What to produce -> Using the data below, return the stretch from the line that contains "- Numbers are" through the line that contains "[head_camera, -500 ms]", both included, exactly as it stands and nothing beyond it.

** Opening Recorded information block **

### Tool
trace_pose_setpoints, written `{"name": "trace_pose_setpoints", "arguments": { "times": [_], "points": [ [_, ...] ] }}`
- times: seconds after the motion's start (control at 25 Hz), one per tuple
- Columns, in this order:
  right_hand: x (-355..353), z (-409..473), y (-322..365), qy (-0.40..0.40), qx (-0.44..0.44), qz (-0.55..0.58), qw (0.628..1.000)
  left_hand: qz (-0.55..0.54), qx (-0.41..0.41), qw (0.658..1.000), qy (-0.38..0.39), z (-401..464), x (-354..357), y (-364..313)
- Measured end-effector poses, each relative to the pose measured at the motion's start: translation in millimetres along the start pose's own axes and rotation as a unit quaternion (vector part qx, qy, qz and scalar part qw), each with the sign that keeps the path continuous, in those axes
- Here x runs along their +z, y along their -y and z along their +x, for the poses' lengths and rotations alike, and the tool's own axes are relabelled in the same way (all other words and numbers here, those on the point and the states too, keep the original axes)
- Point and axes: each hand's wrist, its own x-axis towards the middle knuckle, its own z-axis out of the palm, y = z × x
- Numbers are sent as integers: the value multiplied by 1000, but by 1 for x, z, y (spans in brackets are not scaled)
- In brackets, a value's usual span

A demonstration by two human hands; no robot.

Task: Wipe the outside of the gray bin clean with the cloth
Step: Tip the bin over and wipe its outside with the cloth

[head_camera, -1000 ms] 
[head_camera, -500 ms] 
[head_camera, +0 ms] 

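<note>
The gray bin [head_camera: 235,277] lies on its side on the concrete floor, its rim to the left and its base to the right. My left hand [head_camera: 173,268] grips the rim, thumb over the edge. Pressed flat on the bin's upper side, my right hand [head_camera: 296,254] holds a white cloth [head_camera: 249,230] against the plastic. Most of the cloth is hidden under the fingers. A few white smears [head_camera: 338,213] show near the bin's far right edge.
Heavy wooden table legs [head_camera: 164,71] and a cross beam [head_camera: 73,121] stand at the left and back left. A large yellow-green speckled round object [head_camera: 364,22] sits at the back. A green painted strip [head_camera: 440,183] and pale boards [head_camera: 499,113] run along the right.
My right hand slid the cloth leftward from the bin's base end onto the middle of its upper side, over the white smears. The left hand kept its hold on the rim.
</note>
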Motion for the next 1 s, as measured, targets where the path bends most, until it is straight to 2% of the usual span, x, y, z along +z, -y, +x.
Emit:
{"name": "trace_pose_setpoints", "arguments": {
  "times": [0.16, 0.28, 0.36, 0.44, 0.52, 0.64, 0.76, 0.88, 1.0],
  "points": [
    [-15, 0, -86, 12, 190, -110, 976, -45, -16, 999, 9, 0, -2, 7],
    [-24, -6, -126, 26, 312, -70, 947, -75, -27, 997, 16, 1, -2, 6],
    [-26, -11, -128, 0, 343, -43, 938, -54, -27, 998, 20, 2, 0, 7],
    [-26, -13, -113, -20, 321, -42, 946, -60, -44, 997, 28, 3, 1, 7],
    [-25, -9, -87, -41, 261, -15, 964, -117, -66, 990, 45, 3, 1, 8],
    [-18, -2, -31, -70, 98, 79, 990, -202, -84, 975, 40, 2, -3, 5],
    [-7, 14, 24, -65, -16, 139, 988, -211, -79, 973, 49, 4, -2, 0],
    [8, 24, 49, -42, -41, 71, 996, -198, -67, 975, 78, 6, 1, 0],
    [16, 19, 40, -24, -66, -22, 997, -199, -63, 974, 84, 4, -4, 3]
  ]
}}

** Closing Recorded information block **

Exercise output ->
- Numbers are sent as integers: the value multiplied by 1000, but by 1 for x, z, y (spans in brackets are not scaled)
- In brackets, a value's usual span

A demonstration by two human hands; no robot.

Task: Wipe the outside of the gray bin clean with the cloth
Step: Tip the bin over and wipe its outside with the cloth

[head_camera, -1000 ms] 
[head_camera, -500 ms] 

No further output is needed.